I’m homeschooled and in my mom’s (counselor) description she wrote
“Demographics: [Toscala] is white, female, and upper class.”
I assume college counselors will find this description pretentious and unflattering, assume I’m one of those rich white kids and/or one of those conservative homeschoolers, and just drop my application after reading that line.
Am I correct? If so, is there anything I can do to help? What if I wrote an essay about loving my family despite our political differences
Gosh, @toscala, I don’t know. If the rest of the rec is well-written and well-supported with information about your abilities as a student then maybe the best thing to do is not to call any additional attention to it by bringing it up elsewhere. Hopefully the colleges will just gloss over it when reading the rest of your application.
Your mom/counselor can’t be the only homeschooling parent that’s ever written something “different” from what the colleges are expecting to receive in the rec form. I can’t see how they would hold it against you since it’s out of your control.
Is your family in the top 1% in the income distribution? Because the people I know just below that describe themselves as upper middle. Personally, I would prefer “from an affluent family” if your mom insists on providing some indication of wealth.

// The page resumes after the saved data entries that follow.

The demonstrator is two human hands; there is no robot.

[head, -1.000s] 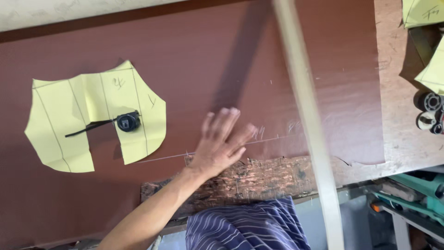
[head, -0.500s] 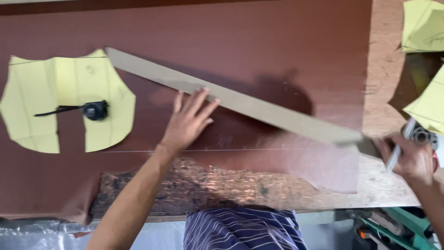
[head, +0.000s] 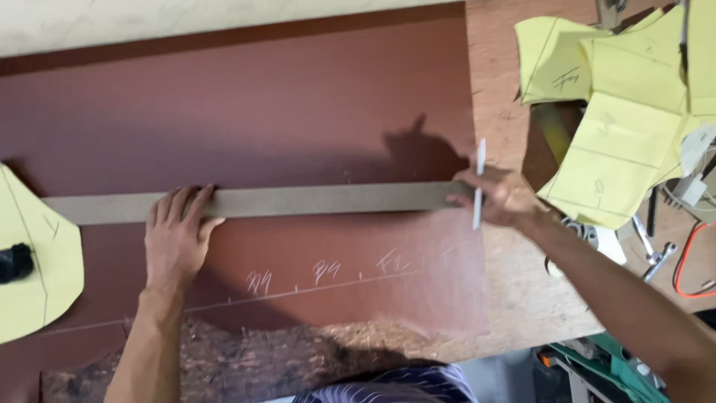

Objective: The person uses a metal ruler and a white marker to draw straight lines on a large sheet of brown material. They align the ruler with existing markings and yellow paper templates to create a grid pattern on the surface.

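Note:
A long flat grey-brown straightedge (head: 313,200) lies level across a dark red-brown sheet (head: 261,112). My left hand (head: 175,235) presses flat on the strip near its left part, fingers spread. My right hand (head: 498,198) holds the strip's right end and grips a thin white marking stick (head: 479,183) upright between its fingers. Below the strip a chalk line (head: 298,292) with small chalk marks runs across the sheet.
Yellow paper pattern pieces (head: 619,112) are piled at the right on the wooden table (head: 522,298). Another yellow pattern (head: 37,261) with a black weight (head: 15,263) lies at the left edge. Metal tools (head: 656,250) and a red cable (head: 690,261) sit at right.
The straightedge has swung from a slant to lie level across the sheet. My left hand slid left along it, and my right hand moved up to the strip's right end.

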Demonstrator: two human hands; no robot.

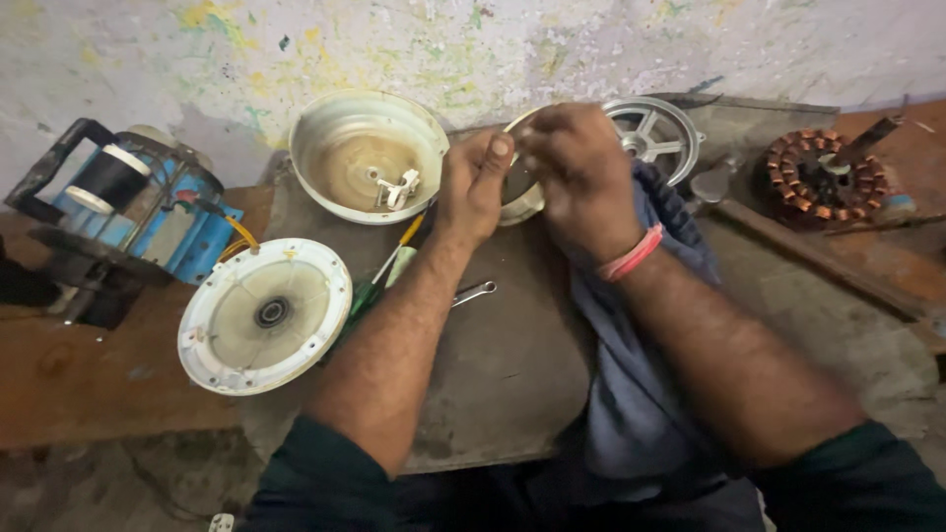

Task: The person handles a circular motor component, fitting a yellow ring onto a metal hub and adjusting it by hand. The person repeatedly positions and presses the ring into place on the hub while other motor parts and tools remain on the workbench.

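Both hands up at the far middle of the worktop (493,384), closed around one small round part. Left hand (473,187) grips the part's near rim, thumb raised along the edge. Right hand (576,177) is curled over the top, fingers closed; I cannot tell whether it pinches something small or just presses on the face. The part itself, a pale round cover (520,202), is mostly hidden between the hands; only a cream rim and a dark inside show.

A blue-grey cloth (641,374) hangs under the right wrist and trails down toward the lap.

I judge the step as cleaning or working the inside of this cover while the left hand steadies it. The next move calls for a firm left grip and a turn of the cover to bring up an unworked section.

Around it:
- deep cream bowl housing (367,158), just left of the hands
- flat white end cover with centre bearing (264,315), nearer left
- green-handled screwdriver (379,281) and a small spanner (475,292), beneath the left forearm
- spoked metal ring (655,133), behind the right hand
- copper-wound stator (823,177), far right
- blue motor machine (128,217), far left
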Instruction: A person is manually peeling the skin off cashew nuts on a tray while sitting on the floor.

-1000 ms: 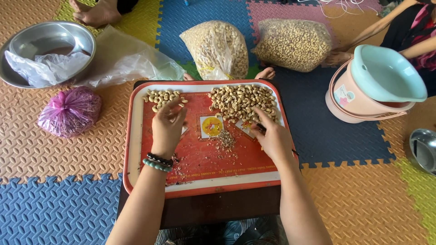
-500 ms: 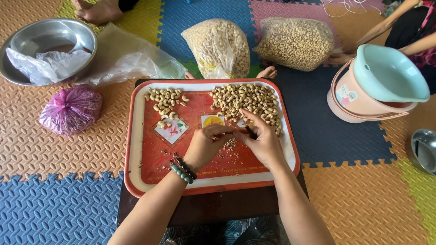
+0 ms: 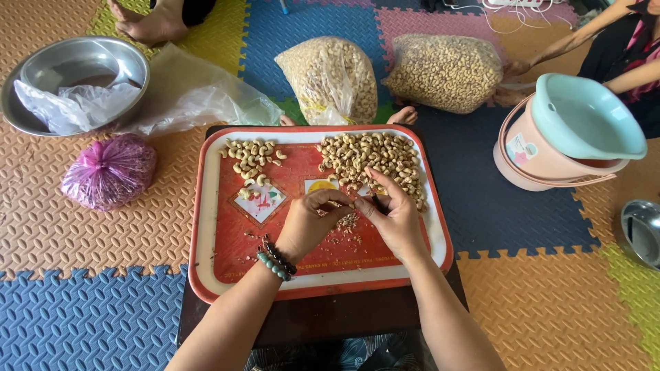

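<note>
Together, both hands (image 3: 354, 220) pinch an indiscernible cashew (image 3: 349, 205).

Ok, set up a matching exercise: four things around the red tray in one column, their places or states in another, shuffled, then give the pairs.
1. small cashew pile
2. big cashew pile
3. pink tied bag
4. steel bowl

A. on the orange mat, left of the tray
B. tray's far right part
C. holds crumpled clear plastic
D. tray's far left corner

Pairs: 1-D, 2-B, 3-A, 4-C
</note>
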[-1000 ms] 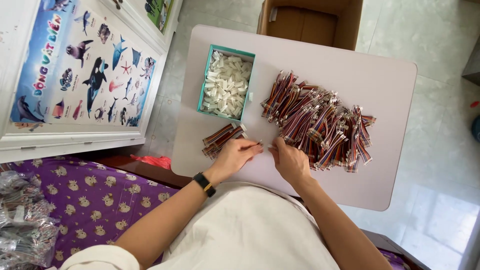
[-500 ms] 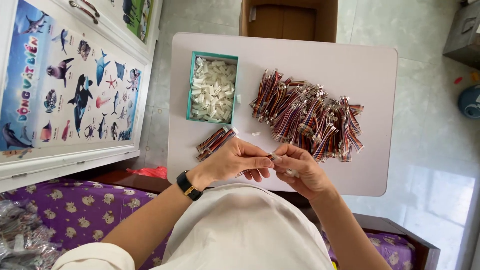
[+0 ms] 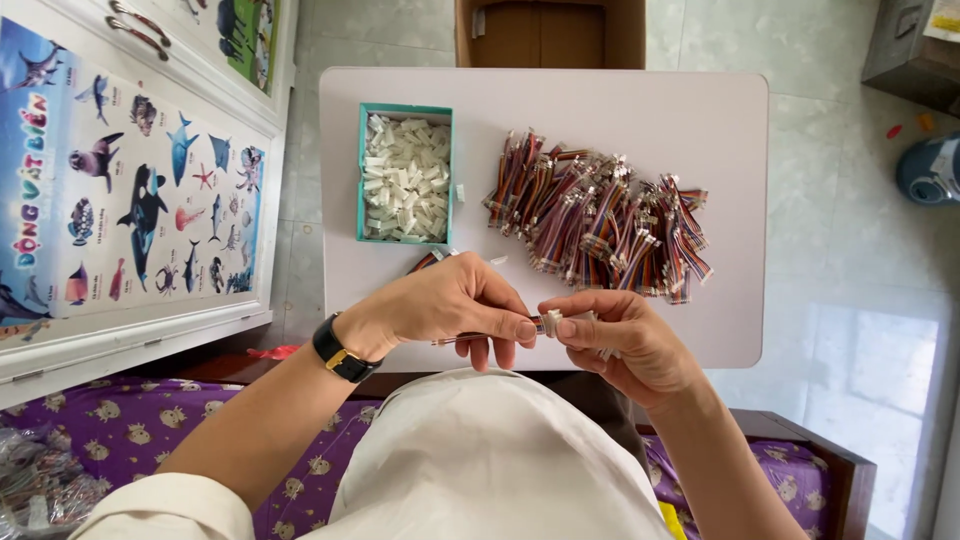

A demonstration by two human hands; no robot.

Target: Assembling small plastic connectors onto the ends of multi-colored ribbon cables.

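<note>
Pinching a short multicoloured wire lead [image 3: 478, 337] between thumb and fingers, the left hand [image 3: 440, 305] meets the right hand [image 3: 620, 340], whose fingertips press a small white connector [image 3: 552, 322] at the lead's end; how the two parts join is too small to make out. Both hands hover over the near edge of the white table [image 3: 640, 110], hiding most of a small wire bundle [image 3: 428, 262] behind the left hand. Beyond sit a teal tray [image 3: 362, 170] of white connectors and a heap of wire leads [image 3: 600, 215].
</note>
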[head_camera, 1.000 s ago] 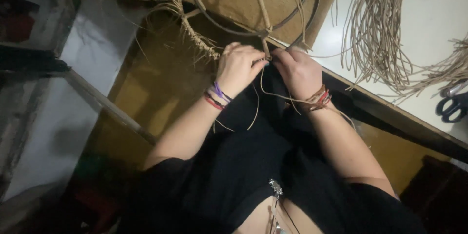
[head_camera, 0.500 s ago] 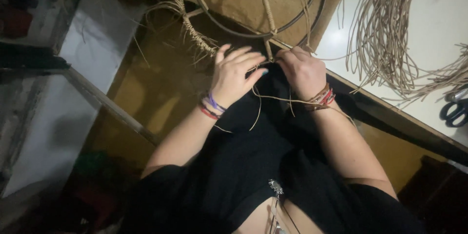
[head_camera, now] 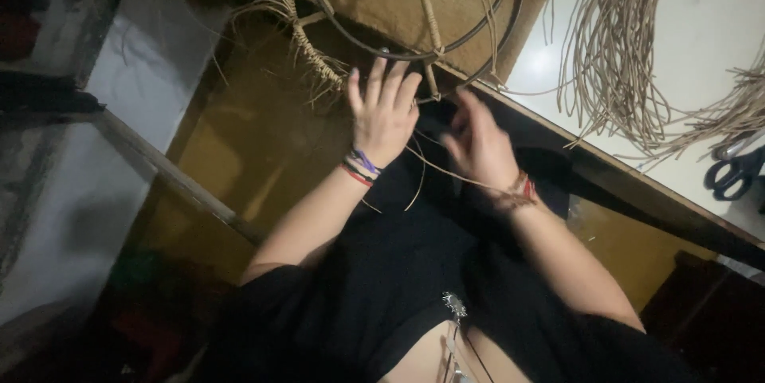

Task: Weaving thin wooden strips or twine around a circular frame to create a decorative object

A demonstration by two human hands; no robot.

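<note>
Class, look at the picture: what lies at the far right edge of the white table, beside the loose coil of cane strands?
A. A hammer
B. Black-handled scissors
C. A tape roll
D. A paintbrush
B: black-handled scissors lie on the white table just right of the cane strands.

Open gaps between the spokes of the dark round wire frame (head_camera: 414,54); loose tan rattan strands (head_camera: 629,56) and black-handled scissors (head_camera: 737,169) crowd the white tabletop (head_camera: 701,24).
</note>
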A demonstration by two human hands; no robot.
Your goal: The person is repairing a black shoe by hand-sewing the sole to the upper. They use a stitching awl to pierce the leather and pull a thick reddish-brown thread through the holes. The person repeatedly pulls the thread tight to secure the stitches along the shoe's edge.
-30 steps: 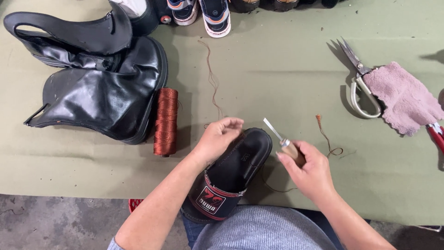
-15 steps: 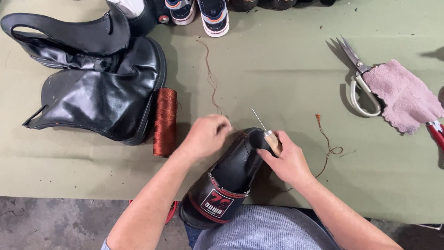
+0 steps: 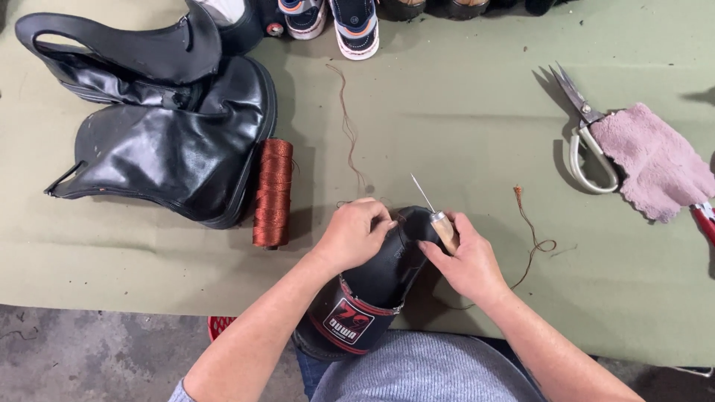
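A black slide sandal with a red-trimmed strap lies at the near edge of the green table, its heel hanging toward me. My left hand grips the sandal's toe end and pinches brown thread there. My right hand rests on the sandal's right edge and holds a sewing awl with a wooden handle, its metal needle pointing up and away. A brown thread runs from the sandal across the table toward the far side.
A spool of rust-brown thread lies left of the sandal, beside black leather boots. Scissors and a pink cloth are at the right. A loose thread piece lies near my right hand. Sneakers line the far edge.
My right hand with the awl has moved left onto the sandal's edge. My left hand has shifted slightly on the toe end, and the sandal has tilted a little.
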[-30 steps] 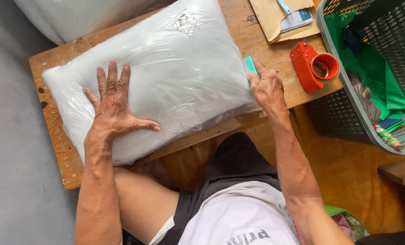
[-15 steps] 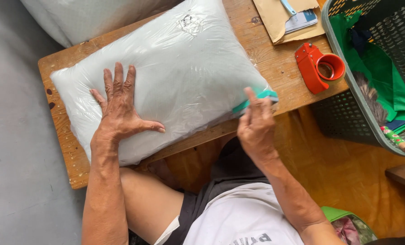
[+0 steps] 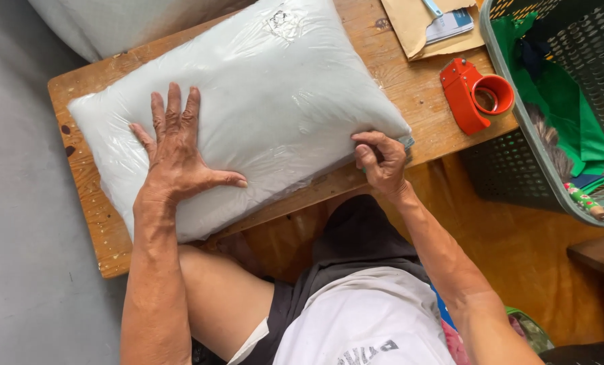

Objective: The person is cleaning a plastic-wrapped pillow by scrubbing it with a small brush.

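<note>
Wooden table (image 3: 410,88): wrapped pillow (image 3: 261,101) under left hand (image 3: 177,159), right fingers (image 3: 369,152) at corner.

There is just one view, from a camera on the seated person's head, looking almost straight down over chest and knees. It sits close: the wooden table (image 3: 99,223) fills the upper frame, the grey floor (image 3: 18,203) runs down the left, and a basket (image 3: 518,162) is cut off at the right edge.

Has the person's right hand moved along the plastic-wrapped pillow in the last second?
Yes. The right hand slid from beside the red tape dispenser down the pale pillow edge to its near corner, at the wooden table front edge.
</note>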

Then I wouldn’t worry about it. I doubt it would overturn any decisions since your essays should be more revealing. But then again, upper middle probably should be written as a social norm. You should talk to your mom regardless, if only to ease your worries. That should be what she should do as your counselor and mom
I hope she understands that URM or lower income class is an advantage when applying for college. Maybe she shouldnt be your counselor, can you fire her? Ok just kidding.
It is not what a professional GC would write, that is for sure. The fact that you are female is in the Common App, right? And you can indicate your ethnicity. Your financial status will be evident to the financial aid office (or if you don’t apply for aid, that says it all).
What your mom may not realize is that being white and female make it HARDER to get into many colleges. It isn’t something to flaunt. And I’m going to say… many admissions officers have a soft spot for low income kids who have achieved a lot. Upper class kids, not as much. So (1) your mom is pointing out info they can already find if they want to, and (2) she is highlighting info that isn’t helpful in your admissions story.
But… sounds like logic and facts won’t win the day.
We’re also homeschoolers, but I didn’t include personal demographics in our school profile. All of that info. is already on the application and in the financial aid forms, so adding it to the profile is wasting the limited time the reader has with your app. That could end up being a costly mistake.
Are your parents full pay at the schools you hope to attend? Do they wish to be? If you get accepted to 2 great schools that are peer institutions but one offers a better financial aid package than the other, you can sometimes negotiate a better deal at the preferred school. However, when you go in broadcasting that you’re upper income, you’re going to have a difficult time showing you have more ‘need.’ If she leaves it as is, I’d expect to write a larger check than if she dialed it down just a tad.
Upper class from Britain is very different from American upper class, it usually it generally refers to titled people like Baronness, etc… My husband said for my family we are considered middle class in Britain.
@intparent: Really? Who is penalizing the well-off white female? I don’t see why one should not provide the information, as @andyis has stated, as a social norm, nor, as @justonedad has commented, why this should be a problem.
Her profile will read as her profile reads. There are hordes of cues as to what her socioeconomic profile is, from zip code (not an absolute), to application for financial aid, as @austinmshauri has stated.
There is no diminishing value placed on her because she comes as she is. The consideration given to the URM, or hook in any aspect of the term, is not a knock on her “kind”.
I think your mother provided an accurate description which is to her credit and to yours. And, depending upon the school you apply to, it could actually help you. Wash U would prefer your application to another student who is in the lower side of the economic continuum. But it mostly will not impact one way or another. I assume you and your mom acknowledge that you are not in need of financial aid. That does not preclude merit awards at all. Your mother told the truth-good ethics-and won’t harm. What should she have done? Lie?
Usually, people who write school profiles try to make the school look as good as possible. It is unclear why OP’s mother has chosen to do the opposite.
Do you live in the United States? This is just not something that Americans say about themselves.
There is no such as having to lie, just state the white female part which is accurate. My kid left off the income section. That’s ridiculous information, no one should have to provide unless it’s beneficial to them. Read some admission books, in some these books, ex- admission officers recommend to tone down these privilege things.